Small bay near Buenos Aires

The Ensenada de Barragán ("Barragán's Bay, or Cove") is a small bay on the Río de la Plata, some 40 km southeast of Buenos Aires, Argentina. The area is in the Ensenada district of Buenos Aires province, centred on the city of the Ensenada. The old cove has partly silted since the 17th century, and the area is now considered to be part of Isla Santiago (Santiago Island).

The coastal region was first mapped by Magellan in 1520 in his trip around the world; the bay itself was settled by Hernandarias in the early 17th century. In 1629, the land was sold to Antonio Gutiérrez Barragán, hence its toponymy. The town itself was founded in 1801.

Approximate location of Ensenada de Barragán near La Plata and Buenos Aires on the River Plate.

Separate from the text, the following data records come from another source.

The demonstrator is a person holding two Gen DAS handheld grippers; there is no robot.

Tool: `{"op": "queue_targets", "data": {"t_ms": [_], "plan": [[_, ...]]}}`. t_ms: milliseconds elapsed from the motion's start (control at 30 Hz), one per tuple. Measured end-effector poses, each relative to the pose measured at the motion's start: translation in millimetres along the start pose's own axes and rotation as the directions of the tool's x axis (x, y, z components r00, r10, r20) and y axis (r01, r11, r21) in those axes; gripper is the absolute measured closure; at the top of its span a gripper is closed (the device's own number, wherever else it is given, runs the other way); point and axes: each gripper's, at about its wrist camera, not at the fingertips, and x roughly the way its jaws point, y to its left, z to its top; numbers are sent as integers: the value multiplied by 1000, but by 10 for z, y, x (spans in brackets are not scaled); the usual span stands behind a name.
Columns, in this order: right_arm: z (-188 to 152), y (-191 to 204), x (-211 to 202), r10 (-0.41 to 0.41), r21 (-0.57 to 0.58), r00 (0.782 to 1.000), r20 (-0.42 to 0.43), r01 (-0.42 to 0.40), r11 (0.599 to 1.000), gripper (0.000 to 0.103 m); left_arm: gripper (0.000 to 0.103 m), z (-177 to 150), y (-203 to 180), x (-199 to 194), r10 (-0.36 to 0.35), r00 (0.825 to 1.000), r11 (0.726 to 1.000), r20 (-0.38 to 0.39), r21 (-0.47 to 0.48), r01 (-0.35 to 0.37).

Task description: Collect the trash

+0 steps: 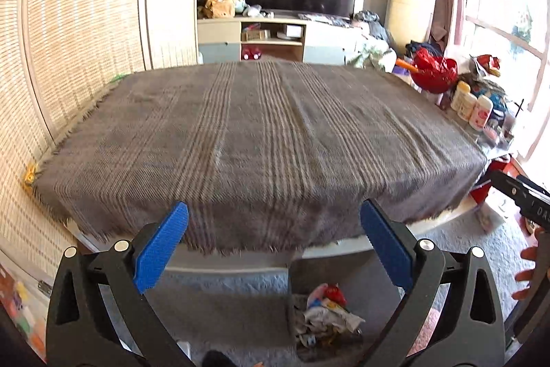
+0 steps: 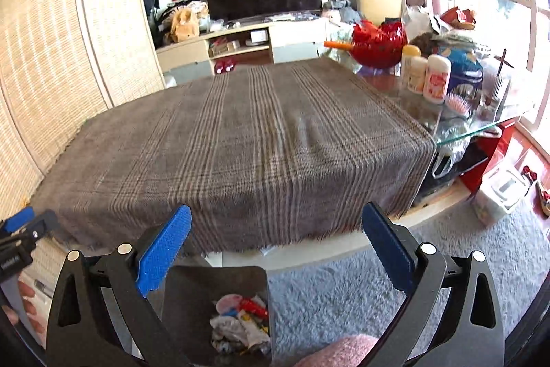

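we hold the left hand-held gripper with its blue pads spread apart and nothing between them, over the near edge of the table draped in a grey striped cloth. the right hand-held gripper is likewise spread wide and holds nothing. the trash, crumpled paper and coloured wrappers, lies in a dark bin on the grey carpet below the table's front edge, between our two tools.
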Motion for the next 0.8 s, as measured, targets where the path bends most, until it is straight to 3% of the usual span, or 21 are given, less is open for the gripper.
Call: {"op": "queue_targets", "data": {"t_ms": [133, 433, 800], "plan": [[-7, 79, -40, 8, -12, 1000, 30, -7, 1000, 3, 8, 57, 13, -14, 25, 998, 999, 50, 27, -27], [12, 160, -119, -29, -44, 996, 87, 33, 998, 3, 8, -36, -30, 96, -7, 998, 999, 70, 34, 4], [-50, 316, -154, -16, -93, 989, 145, 30, 995, 3, 8, -153, 39, 88, 36, 995, 999, 93, 31, -39]]}}
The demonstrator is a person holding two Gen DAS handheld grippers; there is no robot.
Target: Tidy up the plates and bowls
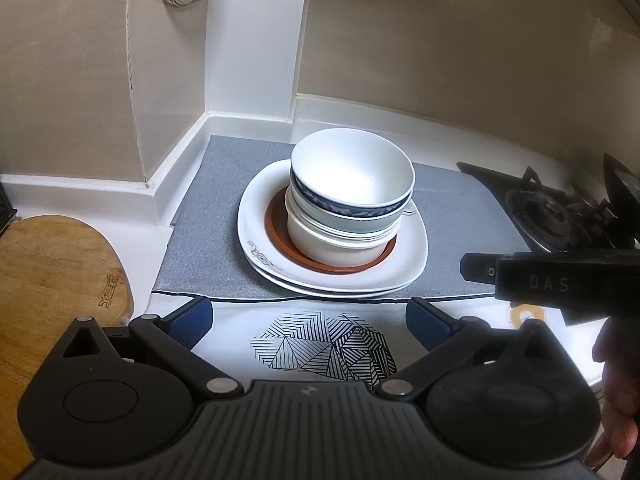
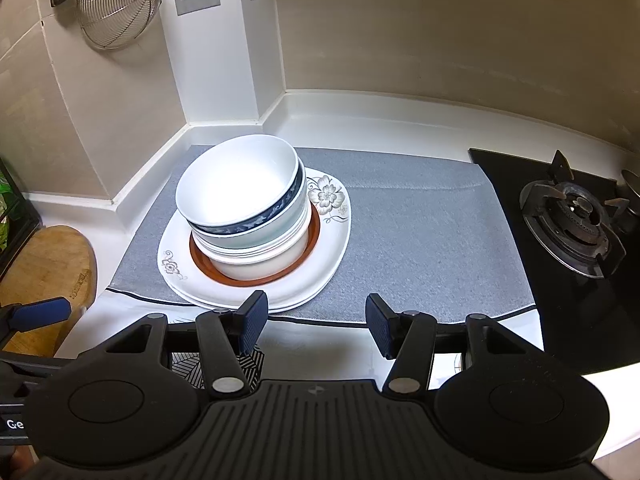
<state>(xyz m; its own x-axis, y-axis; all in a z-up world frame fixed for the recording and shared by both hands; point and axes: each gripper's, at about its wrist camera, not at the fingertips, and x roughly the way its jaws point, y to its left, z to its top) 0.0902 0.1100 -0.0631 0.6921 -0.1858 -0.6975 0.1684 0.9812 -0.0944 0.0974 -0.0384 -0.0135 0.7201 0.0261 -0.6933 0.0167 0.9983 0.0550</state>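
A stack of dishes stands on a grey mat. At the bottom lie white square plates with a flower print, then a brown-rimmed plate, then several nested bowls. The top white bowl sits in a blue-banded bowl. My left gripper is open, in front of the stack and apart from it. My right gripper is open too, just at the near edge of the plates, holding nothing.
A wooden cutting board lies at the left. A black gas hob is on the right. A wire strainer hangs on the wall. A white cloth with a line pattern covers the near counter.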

Until the middle of the 19th century, the bay provided a good natural port. The cove was fortified by the Spanish governors, and later by the Viceroys of the River Plate, several times with batteries and a defensive wall. The place came to be known as "Fuerte Barragán" (Fort Barragán, see below).
With the foundation of the new capital of Buenos Aires province (La Plata) in 1882, a new port was built between Ensenada and the nearby town of Berisso. The port relies on a dredged channel cutting through the silt of Barragán Bay and Santiago Island (and another natural channel called "Río Santiago") to connect La Plata with the River Plate. The new haven is now known as Port of La Plata, and it is mostly used for industrial freight.

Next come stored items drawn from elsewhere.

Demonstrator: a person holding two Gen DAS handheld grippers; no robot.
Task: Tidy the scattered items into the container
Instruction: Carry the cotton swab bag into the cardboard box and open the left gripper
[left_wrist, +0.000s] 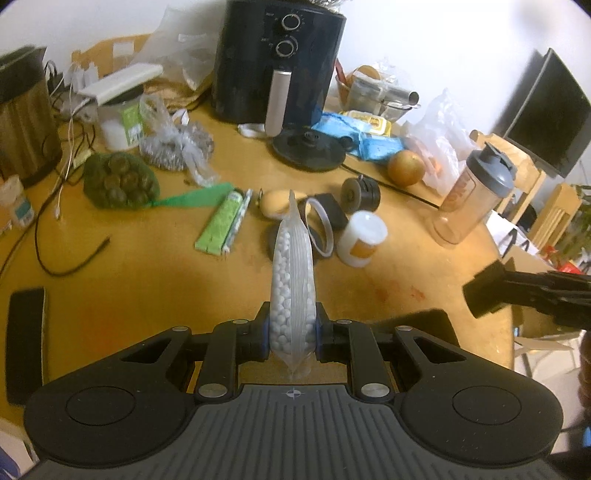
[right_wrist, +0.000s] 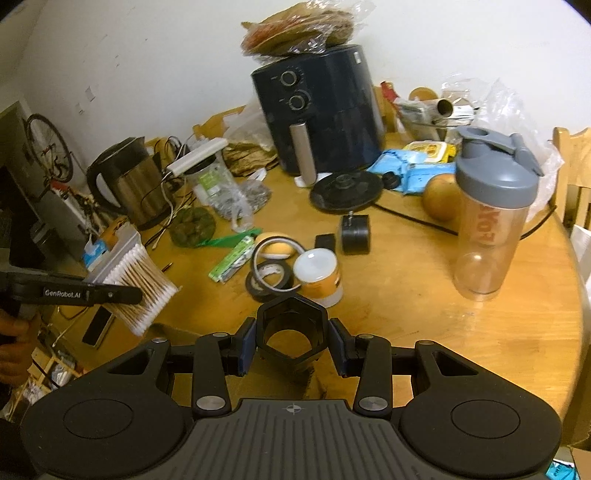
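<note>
While the left gripper (left_wrist: 291, 334) is raised above the wooden table (left_wrist: 147, 280), its two fingers pinch the lower part of a clear bag of cotton swabs (left_wrist: 291, 273), seen end-on from this camera. From the right wrist view the same bag (right_wrist: 142, 286) hangs at the left, clear of the table, with the swabs lying side by side inside it.

Between the fingers of the right gripper (right_wrist: 292, 341) sits a black hexagonal container (right_wrist: 291, 332), open end facing the camera; the pads touch its two side walls. It is held above the near table edge.

On the table beyond lie a green packet (left_wrist: 219, 225), rolls of black tape (right_wrist: 269, 280) with a white ring on top, a white-lidded orange jar (right_wrist: 319, 277) just beside the tape, and a black caster wheel (right_wrist: 355, 230). Further back stand an air fryer (right_wrist: 317, 110), a kettle (right_wrist: 127, 181) and a grey-lidded shaker bottle (right_wrist: 491, 206).
</note>
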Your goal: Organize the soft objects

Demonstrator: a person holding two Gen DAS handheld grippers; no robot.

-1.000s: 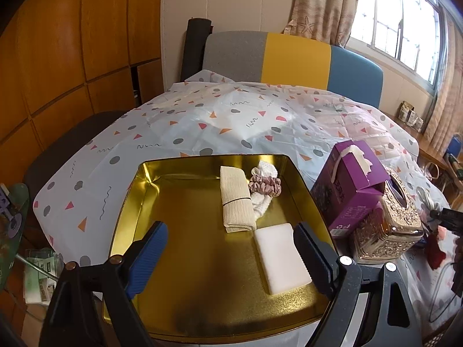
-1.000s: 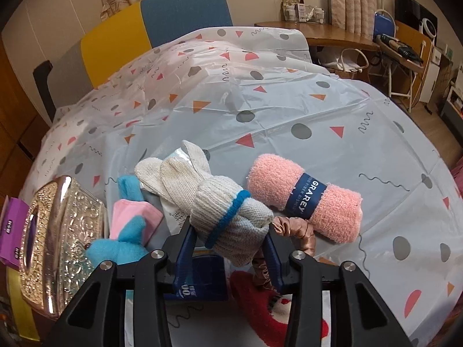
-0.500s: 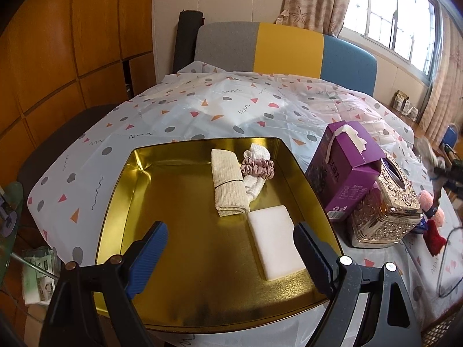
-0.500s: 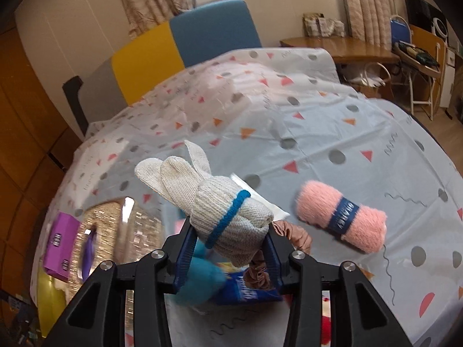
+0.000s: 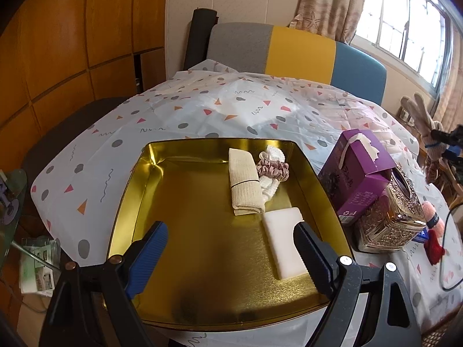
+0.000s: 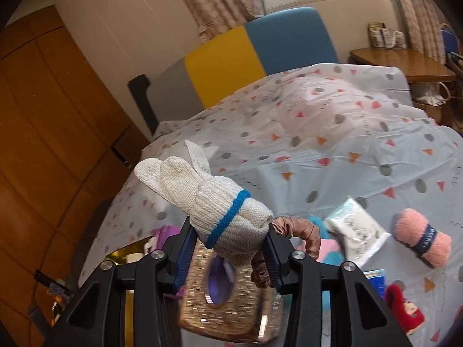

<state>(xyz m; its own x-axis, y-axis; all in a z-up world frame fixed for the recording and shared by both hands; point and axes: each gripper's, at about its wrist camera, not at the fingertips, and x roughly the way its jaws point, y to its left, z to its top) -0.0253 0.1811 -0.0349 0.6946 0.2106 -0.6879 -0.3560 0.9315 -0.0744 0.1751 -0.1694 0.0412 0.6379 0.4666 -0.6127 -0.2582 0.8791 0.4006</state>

== Fuerte Barragán: A defensive battery on the River Plate ==

On 2 January 1801 Viceroy Marqués de Avilés granted Colonel Pedro Cerviño the settlement of a town at the Ensenada de Barragán. He was also responsible for building the first defensive wall at Fuerte Barragán (Fort Barragán), as well as its eight-cannon battery.

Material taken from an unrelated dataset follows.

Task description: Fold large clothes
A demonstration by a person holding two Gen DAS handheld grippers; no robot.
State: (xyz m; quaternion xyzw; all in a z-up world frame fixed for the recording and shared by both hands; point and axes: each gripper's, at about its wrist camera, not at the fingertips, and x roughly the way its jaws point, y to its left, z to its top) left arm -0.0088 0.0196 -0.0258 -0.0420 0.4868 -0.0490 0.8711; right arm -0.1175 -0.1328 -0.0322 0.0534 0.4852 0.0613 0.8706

The Ensenada de Barragán played an important role during the British invasions of the Rio de la Plata. In June 1806, Fort Barragán was commanded by Santiago de Liniers and repulsed the first landing of the British under General Beresford; the invading army was forced to come ashore at Quilmes, some 20 km upstream. On the second British invasion in June 1807, however, the fort was left unmanned and it was captured by Lieutenant-General Whitelocke.

The fort was rebuilt under the direction of Pedro Benoit in 1855 and again by the Buenos Aires province in 1911. Since 1985, it is a Historic Museum managed by the municipality of Ensenada.